In conclusion, the author tells people that hackers are not going away soon. Their numbers seem to be growing. Emerging trends in the IT arena point to a brighter day when computers will do even more for us than they do now. These same changes may also usher in a host of new vulnerabilities for the next generation of hackers to exploit. However, we can marshal the forces of the IT staff, end-user community and outside consultants, who can help bring the odds back in favor of legitimate business. Knowing why, how and when hackers do what they do puts the power back in the hands of the good guys.
 

Critique:

Inside Internet Security describes the underlying principles that crop up again and again in hacker attacks, and then progresses to focus on lessons that can be learned, and on how to protect against recurrence. By giving some real world examples of actual attacks, the author provides much in-depth theoretical background information and security checklists for common scenarios. He also gives pointers to other detailed information resources and a glimpse into the future of IT security. In my point of view, the book provides helpful guidelines for IT professionals and other people who are interested in IT issues.

In addition, the author uses easy vocabulary and lots of simple examples for explaining the professional terminologies, which is friendly for the beginners and amateurs. The tone throughout the whole book is light and relaxing, although the topic of hacking is a tough one. By they living writing style, the author attracts more readers rather than scare them away. 

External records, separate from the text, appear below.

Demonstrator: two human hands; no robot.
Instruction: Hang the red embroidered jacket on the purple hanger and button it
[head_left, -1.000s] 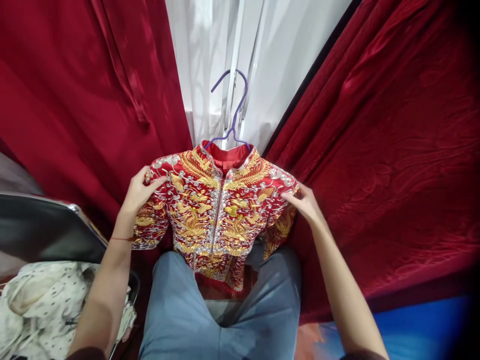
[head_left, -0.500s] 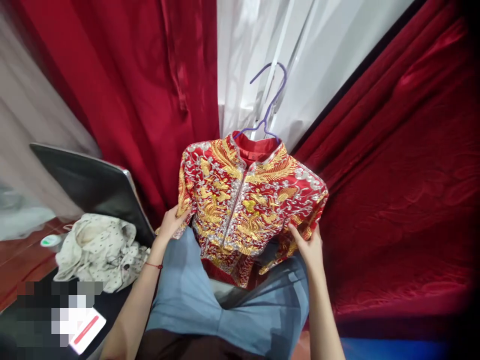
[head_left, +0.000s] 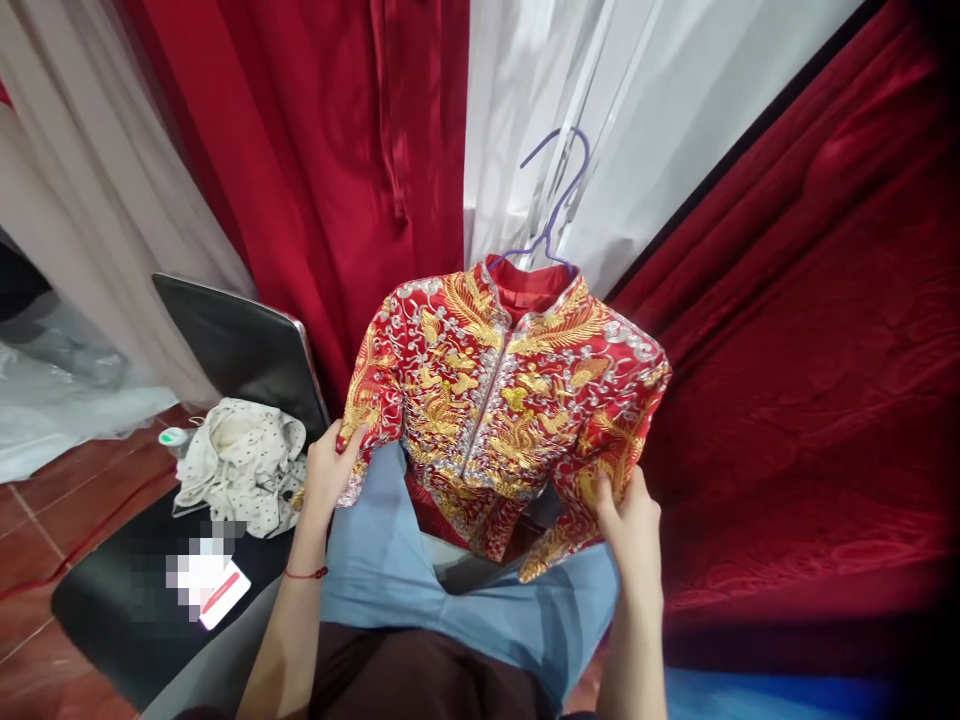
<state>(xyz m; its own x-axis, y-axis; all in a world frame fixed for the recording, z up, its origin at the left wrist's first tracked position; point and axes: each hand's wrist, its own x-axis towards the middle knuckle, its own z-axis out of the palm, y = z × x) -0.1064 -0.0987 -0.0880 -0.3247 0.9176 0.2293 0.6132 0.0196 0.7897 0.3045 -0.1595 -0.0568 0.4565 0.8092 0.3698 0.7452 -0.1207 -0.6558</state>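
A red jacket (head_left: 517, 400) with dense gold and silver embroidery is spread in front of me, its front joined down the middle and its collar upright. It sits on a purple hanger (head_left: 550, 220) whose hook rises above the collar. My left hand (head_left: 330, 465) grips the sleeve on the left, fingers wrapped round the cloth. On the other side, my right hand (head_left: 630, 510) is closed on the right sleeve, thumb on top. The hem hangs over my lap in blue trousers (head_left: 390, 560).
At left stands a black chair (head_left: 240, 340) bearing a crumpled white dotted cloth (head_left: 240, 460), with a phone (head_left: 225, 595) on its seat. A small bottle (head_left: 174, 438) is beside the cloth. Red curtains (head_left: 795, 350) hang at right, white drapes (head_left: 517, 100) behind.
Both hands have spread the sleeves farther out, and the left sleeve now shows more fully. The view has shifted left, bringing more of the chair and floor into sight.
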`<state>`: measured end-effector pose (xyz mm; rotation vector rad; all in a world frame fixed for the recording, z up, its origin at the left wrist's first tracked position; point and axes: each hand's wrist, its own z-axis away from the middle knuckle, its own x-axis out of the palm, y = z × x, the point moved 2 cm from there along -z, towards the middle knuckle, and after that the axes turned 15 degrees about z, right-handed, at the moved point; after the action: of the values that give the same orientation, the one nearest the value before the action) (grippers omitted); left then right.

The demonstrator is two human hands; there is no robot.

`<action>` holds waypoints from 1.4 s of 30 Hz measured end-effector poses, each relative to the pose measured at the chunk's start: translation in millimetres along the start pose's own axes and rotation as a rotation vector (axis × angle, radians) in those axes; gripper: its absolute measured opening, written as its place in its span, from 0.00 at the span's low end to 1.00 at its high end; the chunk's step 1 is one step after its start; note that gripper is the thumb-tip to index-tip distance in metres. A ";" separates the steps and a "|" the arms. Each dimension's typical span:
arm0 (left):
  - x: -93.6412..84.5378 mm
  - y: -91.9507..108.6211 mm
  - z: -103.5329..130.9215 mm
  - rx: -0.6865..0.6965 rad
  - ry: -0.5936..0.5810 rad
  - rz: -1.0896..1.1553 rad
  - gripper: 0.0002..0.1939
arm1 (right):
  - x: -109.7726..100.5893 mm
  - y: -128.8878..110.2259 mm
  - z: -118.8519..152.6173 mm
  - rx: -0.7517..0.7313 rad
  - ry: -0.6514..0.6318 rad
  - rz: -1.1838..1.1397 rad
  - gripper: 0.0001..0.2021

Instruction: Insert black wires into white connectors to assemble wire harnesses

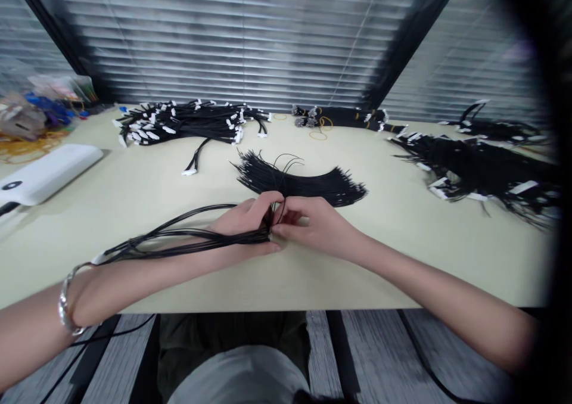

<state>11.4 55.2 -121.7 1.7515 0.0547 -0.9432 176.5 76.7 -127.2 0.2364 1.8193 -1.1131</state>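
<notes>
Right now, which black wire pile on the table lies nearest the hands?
The curved middle pile, just beyond the left hand and right hand. The back-left pile, far-right pile and banded bundles all lie farther away.

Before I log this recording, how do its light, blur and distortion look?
Head view: a blurred dark mass blots out the right edge, and the black cable pile softens towards it; head view: slanting window posts suggest wide-angle distortion; head view: tabletop lit fairly evenly, bright highlights on the bracelet, left hand and right hand readable.
</notes>
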 end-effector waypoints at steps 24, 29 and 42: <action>3.4 -4.5 1.3 0.005 0.060 0.062 0.34 | 17.3 -0.1 1.1 0.132 0.109 -0.159 0.13; 4.8 -8.7 0.9 -0.007 0.067 0.050 0.36 | 20.2 0.1 -0.4 0.106 0.082 -0.213 0.12; -1.2 6.1 0.4 -0.076 0.023 0.044 0.33 | 8.5 11.7 -10.1 0.074 0.066 -0.417 0.12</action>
<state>13.2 52.9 -116.3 1.6865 0.0660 -0.8787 172.5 88.6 -139.6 -0.0701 1.9393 -1.4763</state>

However, there are some shortcomings for this book. First, there is a self-conflict in the section of the definition of hackers: on page 20 the author says “hacker hack for fun, power, money, and for a cause”, but later he only emphasizes they hack mostly for fun. It will be better to give some examples for the other three purposes. Another shortcoming is that the end of the book is not so satisfactory. The author only mentions the future for hackers is bright, but he does not give many appropriate reasons for supporting it. I think readers must be very interested in the issues of how the hackers will “progress” and how we can develop our systems in the future. So the book would be more beneficial if the author gave readers more ideas about the potential problems and the solutions in the future.